Otra lectura de lo ocurrido este martes es que los miembros reaccionarios de la OEA y su secretario general están conscientes de que Venezuela no torcerá el brazo y luchará por sus verdades, sea en ese escenario o en cualquier otro en que traten de pisotear su soberanía e independencia, dos palabras sin grandes significados para ese país antes de la Revolución iniciada por Chávez en 1998.
Tanto la canciller venezolana, Delcy Rodríguez, como su vice Moncada, hablaron el lunes y el martes, respectivamente, y demostraron que la OEA violó su propio articulado para exponer lo que Almagro califica de “situación venezolana”. El resultado fue la desarticulación de la componenda contrarrevolucionaria.
La reunión resultó un éxito para la diplomacia de Caracas, ya que aunque 20 países acordaron finalmente una moción para “estudiar” lo que ocurre en Venezuela, la llevada y traída Carta Democrática no fue aplicada, ni tampoco se mencionó en el documento la exigencia de Almagro de elecciones anticipadas en ese país, fijadas para el próximo año, ni la liberación de los líderes derechistas presos por incitar en 2014 a la violencia con el plan “La Salida” contra Maduro.
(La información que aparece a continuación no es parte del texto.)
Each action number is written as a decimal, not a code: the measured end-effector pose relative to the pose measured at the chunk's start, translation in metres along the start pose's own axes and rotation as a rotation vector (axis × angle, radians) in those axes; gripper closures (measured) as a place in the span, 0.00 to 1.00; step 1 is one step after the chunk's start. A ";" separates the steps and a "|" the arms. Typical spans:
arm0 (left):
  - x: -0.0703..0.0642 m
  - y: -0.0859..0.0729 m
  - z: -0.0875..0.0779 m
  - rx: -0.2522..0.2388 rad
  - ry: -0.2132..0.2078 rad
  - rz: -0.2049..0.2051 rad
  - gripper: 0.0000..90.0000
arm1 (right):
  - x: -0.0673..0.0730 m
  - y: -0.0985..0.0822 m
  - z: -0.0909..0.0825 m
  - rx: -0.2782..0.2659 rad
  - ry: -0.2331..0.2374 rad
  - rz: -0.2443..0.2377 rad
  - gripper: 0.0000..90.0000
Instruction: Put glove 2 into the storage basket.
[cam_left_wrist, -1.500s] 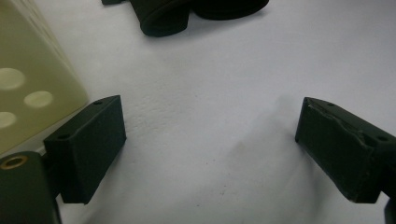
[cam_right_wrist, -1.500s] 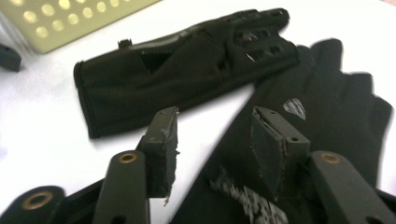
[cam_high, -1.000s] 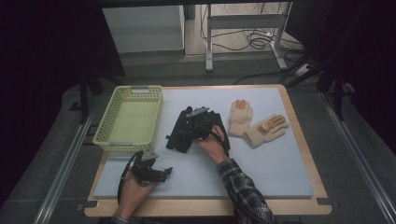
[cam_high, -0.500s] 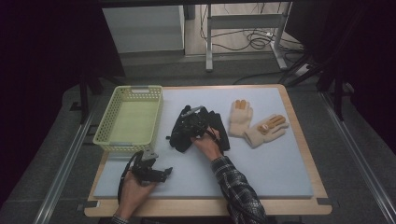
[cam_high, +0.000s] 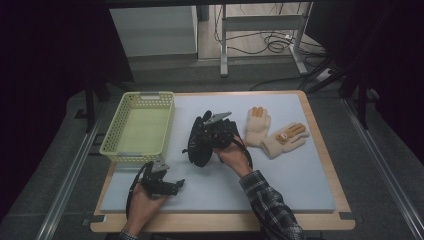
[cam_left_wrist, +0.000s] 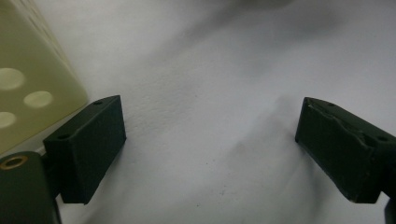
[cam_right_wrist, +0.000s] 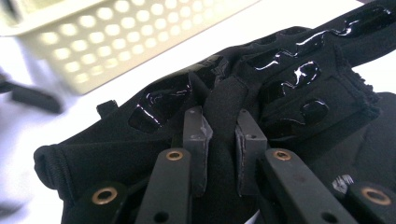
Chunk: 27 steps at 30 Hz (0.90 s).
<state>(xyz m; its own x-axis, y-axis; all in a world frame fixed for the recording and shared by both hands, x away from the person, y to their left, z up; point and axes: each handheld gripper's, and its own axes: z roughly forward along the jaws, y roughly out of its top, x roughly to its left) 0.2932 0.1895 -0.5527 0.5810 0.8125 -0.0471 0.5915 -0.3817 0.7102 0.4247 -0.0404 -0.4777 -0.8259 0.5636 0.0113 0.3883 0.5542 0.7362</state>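
Observation:
A black glove (cam_high: 199, 146) with glossy patches lies in the middle of the white mat, and part of it is lifted. My right gripper (cam_high: 212, 134) is shut on it. Its jaws have just been closing. In the right gripper view the right gripper (cam_right_wrist: 223, 135) pinches a fold of the black glove (cam_right_wrist: 289, 79) between its pads. My left gripper (cam_high: 172, 186) rests low near the front left of the mat. The left gripper (cam_left_wrist: 210, 140) stands open there, with nothing but bare mat between its jaws.
A pale yellow perforated basket (cam_high: 114, 150) stands at the left of the mat, and its wall (cam_left_wrist: 28, 88) is close beside my left jaw. Two tan gloves (cam_high: 257, 125) (cam_high: 285, 139) lie right of the black one. The wooden table edge (cam_high: 220, 222) runs along the front.
The right gripper's jaws have closed on the black glove and the hand has risen a little, drawing up the glove. The left gripper has stayed in place.

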 end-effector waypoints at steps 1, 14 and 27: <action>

Este fue un episodio más de la lucha entre el bien y el mal, lo nuevo y lo viejo, el neoliberalismo y la economía participativa. No es la primera vez que hay un encontronazo tan peligroso como el ocurrido en Washington cuando casi concluye marzo, pero tampoco será el último.
El gobierno de Venezuela, fiel a sus principios revolucionarios, abrió un debate nacional e internacional —que será puesto en práctica en los próximos días, según la canciller—para determinar si continúa como miembro de la OEA o si sale de ese enjambre de contrarrevolucionarios, aun cuando allí convergen otras ideologías, además de analizar la utilidad de esa institución.
Se analizará si hay razones suficientes para que la OEA siga en funciones, ya que no representa los intereses de sus miembros, sino los de Estados Unidos. Además la región cuenta desde hace varios años con importantes organismos unitarios como la Unión de Naciones Suramericanas y la Comunidad de Estados Latinoamericanos y Caribeños.
Almagro, obsesionado por complacer a Washington, tratando de quebrar la institucionalidad venezolana, sabe que Venezuela no está sola en el seno de la OEA ni en Latinoamérica ni en el mundo, donde hay países dignos que están del lado de la verdad y la acompañan en su lucha.
Mientras él y sus aliados burlaban los principios esenciales de la diplomacia, el pueblo de Venezuela estaba en las calles en apoyo a su presidente y su Revolución, la que logró lo que jamás podrán los líderes conservadores que pretenden hacerse del gobierno, y es devolverle la dignidad a la nación.